__What is being asked__
Exactly the lines from the one containing "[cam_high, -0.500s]" to the final line below should be output, and no others.

__Data__
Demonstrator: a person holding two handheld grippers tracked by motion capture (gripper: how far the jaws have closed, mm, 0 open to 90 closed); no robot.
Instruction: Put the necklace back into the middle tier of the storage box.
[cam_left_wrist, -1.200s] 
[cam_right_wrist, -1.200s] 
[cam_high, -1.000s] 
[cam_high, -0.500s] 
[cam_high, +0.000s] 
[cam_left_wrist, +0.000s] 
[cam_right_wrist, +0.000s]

__Response__
[cam_high, -0.500s] 
[cam_high, +0.000s] 
[cam_left_wrist, +0.000s] 
[cam_right_wrist, +0.000s]

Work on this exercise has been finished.